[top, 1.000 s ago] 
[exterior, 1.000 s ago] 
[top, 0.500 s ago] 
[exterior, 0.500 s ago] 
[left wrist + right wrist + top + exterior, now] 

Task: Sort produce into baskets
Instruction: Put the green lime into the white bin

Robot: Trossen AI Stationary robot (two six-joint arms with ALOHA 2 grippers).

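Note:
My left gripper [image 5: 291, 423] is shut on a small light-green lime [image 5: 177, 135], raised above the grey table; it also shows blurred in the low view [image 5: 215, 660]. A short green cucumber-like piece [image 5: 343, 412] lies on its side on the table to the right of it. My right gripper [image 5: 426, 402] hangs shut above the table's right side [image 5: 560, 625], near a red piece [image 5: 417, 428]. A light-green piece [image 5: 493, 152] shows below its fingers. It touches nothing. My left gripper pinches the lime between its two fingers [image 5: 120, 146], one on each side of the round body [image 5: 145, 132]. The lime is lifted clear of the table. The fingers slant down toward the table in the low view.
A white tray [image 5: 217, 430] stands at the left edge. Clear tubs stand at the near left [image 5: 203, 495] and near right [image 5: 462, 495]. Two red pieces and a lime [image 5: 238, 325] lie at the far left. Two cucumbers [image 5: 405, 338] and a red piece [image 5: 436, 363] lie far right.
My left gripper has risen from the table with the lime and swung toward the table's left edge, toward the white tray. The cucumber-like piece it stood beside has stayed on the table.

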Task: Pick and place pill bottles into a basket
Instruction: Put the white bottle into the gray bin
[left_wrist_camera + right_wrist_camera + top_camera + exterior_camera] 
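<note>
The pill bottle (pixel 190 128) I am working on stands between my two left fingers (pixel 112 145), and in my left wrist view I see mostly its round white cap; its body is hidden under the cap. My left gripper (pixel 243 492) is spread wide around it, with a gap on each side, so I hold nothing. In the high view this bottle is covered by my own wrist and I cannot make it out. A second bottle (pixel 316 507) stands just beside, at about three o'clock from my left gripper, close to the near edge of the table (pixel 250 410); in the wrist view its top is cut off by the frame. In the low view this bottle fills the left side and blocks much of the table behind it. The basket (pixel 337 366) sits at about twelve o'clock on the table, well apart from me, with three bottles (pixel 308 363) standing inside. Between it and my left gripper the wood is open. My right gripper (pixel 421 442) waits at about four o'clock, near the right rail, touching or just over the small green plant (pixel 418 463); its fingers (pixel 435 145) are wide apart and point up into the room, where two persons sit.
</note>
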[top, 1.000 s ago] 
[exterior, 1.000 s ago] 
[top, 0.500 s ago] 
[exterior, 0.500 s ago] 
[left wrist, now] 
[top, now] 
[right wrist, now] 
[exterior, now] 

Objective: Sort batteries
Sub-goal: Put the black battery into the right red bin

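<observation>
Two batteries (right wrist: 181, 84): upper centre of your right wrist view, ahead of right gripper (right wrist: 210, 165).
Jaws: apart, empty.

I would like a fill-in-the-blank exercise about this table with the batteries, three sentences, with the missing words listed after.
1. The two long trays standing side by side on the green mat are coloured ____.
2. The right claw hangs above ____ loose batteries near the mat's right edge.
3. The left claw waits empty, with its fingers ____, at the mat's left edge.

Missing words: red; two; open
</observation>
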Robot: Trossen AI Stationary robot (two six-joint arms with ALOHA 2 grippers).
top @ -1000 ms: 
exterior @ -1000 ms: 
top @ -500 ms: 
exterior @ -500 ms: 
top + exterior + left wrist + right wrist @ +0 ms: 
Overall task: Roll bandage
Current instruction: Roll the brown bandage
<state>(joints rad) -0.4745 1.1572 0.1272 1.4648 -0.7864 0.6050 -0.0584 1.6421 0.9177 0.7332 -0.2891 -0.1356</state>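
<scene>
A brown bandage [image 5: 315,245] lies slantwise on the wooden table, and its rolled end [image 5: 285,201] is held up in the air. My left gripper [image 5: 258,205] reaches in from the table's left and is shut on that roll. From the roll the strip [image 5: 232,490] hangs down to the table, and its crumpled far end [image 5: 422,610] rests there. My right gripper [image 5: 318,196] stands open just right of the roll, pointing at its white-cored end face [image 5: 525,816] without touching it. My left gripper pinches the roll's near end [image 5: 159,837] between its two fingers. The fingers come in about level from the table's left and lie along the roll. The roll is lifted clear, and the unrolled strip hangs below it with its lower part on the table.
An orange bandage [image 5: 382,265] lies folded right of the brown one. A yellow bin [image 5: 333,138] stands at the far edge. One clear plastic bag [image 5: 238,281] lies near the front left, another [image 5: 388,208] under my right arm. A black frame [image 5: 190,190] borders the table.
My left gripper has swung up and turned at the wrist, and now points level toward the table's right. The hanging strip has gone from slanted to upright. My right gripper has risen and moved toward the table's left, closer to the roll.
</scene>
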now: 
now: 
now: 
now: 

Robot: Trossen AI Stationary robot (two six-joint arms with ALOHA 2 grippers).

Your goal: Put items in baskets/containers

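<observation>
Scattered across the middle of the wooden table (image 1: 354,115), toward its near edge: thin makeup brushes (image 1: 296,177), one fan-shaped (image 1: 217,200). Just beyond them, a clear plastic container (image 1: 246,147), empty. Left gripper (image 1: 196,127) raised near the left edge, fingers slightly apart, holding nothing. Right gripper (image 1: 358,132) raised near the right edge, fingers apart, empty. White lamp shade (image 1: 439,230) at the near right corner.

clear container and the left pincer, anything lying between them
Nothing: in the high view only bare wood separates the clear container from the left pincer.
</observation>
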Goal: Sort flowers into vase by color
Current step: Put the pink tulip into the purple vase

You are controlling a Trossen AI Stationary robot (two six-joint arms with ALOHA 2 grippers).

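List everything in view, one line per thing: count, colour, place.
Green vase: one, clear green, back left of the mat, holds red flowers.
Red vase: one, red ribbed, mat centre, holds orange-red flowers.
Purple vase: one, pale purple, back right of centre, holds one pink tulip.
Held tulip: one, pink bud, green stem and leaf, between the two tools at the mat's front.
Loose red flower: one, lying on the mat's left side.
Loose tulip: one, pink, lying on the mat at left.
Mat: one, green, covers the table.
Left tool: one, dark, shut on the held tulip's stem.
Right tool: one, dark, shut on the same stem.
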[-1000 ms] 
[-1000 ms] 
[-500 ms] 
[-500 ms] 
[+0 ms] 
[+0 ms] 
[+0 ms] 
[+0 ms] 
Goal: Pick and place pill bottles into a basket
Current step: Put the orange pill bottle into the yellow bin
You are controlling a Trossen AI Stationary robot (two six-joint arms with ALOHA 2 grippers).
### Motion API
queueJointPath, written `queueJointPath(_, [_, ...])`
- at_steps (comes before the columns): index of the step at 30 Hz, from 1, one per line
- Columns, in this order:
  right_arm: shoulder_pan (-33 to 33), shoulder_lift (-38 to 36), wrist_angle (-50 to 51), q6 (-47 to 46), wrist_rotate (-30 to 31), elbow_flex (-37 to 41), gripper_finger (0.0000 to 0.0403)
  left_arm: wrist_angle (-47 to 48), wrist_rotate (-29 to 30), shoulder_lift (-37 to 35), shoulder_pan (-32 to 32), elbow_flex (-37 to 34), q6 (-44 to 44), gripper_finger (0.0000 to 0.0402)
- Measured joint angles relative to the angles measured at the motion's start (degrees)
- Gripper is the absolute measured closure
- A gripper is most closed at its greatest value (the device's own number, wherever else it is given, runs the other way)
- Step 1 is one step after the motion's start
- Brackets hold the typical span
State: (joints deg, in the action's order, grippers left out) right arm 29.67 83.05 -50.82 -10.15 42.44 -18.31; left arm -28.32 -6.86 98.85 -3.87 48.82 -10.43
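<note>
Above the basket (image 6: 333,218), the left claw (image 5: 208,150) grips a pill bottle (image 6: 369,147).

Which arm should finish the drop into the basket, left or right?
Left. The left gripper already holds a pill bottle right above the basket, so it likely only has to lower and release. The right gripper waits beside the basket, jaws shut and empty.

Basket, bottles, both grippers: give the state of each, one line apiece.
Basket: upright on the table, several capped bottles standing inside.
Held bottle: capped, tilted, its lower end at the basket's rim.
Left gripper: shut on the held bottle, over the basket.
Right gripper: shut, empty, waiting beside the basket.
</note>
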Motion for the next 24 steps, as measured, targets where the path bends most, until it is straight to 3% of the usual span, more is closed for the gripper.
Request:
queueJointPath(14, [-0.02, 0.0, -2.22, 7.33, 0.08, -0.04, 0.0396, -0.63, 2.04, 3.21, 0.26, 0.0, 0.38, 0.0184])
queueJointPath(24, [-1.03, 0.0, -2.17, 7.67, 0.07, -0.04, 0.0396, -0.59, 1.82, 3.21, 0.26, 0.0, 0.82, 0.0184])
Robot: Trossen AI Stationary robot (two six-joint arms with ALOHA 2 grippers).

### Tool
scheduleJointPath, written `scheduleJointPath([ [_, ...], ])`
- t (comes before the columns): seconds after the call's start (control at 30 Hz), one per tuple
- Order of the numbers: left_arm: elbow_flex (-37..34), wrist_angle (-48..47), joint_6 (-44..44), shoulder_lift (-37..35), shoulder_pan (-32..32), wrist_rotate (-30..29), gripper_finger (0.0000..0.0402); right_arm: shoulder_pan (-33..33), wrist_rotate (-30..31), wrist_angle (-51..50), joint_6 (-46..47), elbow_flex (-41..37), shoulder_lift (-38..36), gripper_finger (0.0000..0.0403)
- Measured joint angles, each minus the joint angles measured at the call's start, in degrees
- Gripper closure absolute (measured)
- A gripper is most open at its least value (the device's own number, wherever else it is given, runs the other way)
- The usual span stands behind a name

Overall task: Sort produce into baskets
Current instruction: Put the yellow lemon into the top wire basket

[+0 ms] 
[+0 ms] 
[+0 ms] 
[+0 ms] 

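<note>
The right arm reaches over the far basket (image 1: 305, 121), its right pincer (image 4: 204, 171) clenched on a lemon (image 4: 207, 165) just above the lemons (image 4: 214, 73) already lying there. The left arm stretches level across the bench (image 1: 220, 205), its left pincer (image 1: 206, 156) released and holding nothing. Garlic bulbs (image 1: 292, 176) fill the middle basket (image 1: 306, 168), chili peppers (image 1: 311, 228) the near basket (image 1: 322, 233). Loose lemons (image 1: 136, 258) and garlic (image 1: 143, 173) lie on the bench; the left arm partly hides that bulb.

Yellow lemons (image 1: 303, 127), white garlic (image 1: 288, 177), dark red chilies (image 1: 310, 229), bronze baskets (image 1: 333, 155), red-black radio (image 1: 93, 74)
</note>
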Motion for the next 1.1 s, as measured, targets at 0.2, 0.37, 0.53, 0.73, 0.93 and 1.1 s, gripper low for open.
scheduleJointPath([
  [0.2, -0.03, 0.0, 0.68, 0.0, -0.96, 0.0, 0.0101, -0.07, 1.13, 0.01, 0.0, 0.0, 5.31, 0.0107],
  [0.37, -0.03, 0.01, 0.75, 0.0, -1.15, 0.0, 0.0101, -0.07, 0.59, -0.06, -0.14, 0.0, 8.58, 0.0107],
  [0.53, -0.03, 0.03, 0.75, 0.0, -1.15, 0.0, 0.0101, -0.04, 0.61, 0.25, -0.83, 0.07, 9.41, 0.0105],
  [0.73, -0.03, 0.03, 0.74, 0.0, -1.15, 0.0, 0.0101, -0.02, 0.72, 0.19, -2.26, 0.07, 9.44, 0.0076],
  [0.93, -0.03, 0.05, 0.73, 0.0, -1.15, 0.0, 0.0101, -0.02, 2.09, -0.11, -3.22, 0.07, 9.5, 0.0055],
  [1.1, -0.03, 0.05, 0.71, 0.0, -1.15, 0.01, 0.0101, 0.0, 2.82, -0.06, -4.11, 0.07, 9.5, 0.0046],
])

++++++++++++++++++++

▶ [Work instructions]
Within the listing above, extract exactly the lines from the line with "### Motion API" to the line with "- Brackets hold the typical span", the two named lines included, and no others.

▶ [Written answer]
### Motion API
queueJointPath, written `queueJointPath(_, [_, ...])`
- at_steps (comes before the columns): index of the step at 30 Hz, from 1, one per line
- Columns, in this order:
  right_arm: shoulder_pan (-33 to 33), shoulder_lift (-38 to 36), wrist_angle (-50 to 51), q6 (-47 to 46), wrist_rotate (-30 to 31), elbow_flex (-37 to 41), gripper_finger (0.0000 to 0.0403)
  left_arm: wrist_angle (-47 to 48), wrist_rotate (-29 to 30), shoulder_lift (-37 to 35), shoulder_pan (-32 to 32), elbow_flex (-37 to 34), q6 (-44 to 44), gripper_finger (0.0000 to 0.0402)
- Measured joint angles relative to the angles measured at the motion's start (degrees)
- Gripper is the absolute measured closure
- A gripper is most closed at its greatest value (the device's own number, wherever else it is given, runs the other way)
- Step 1 is one step after the motion's start
- Brackets hold the typical span

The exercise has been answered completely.